"""

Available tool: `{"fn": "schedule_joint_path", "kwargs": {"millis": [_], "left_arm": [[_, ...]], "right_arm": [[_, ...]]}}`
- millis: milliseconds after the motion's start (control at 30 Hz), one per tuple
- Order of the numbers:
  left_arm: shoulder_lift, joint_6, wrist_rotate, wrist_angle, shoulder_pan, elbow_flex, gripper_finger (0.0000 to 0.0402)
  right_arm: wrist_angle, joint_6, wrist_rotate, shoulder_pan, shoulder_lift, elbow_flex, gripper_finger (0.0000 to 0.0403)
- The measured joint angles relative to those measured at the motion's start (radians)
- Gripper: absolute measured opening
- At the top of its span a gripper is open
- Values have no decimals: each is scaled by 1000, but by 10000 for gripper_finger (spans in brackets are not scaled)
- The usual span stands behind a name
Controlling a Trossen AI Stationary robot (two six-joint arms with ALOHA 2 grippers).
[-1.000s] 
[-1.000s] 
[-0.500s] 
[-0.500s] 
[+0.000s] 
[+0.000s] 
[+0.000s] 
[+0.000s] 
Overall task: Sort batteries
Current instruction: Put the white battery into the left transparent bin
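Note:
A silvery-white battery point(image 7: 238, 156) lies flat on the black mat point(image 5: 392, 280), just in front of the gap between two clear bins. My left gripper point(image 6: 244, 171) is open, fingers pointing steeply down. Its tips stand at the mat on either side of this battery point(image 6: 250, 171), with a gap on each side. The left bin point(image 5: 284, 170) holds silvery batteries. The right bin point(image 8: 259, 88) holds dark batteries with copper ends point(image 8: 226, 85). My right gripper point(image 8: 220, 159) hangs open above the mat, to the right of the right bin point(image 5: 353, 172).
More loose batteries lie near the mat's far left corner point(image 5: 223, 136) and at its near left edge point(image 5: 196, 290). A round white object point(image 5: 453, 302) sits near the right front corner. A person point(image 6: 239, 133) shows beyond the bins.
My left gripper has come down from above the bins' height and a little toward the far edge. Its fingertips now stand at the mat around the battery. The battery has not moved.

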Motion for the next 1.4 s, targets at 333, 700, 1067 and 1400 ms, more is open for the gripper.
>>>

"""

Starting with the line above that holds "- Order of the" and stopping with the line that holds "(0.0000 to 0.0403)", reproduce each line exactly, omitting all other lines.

→ **Answer to this exercise**
- Order of the numbers:
  left_arm: shoulder_lift, joint_6, wrist_rotate, wrist_angle, shoulder_pan, elbow_flex, gripper_finger (0.0000 to 0.0402)
  right_arm: wrist_angle, joint_6, wrist_rotate, shoulder_pan, shoulder_lift, elbow_flex, gripper_finger (0.0000 to 0.0403)

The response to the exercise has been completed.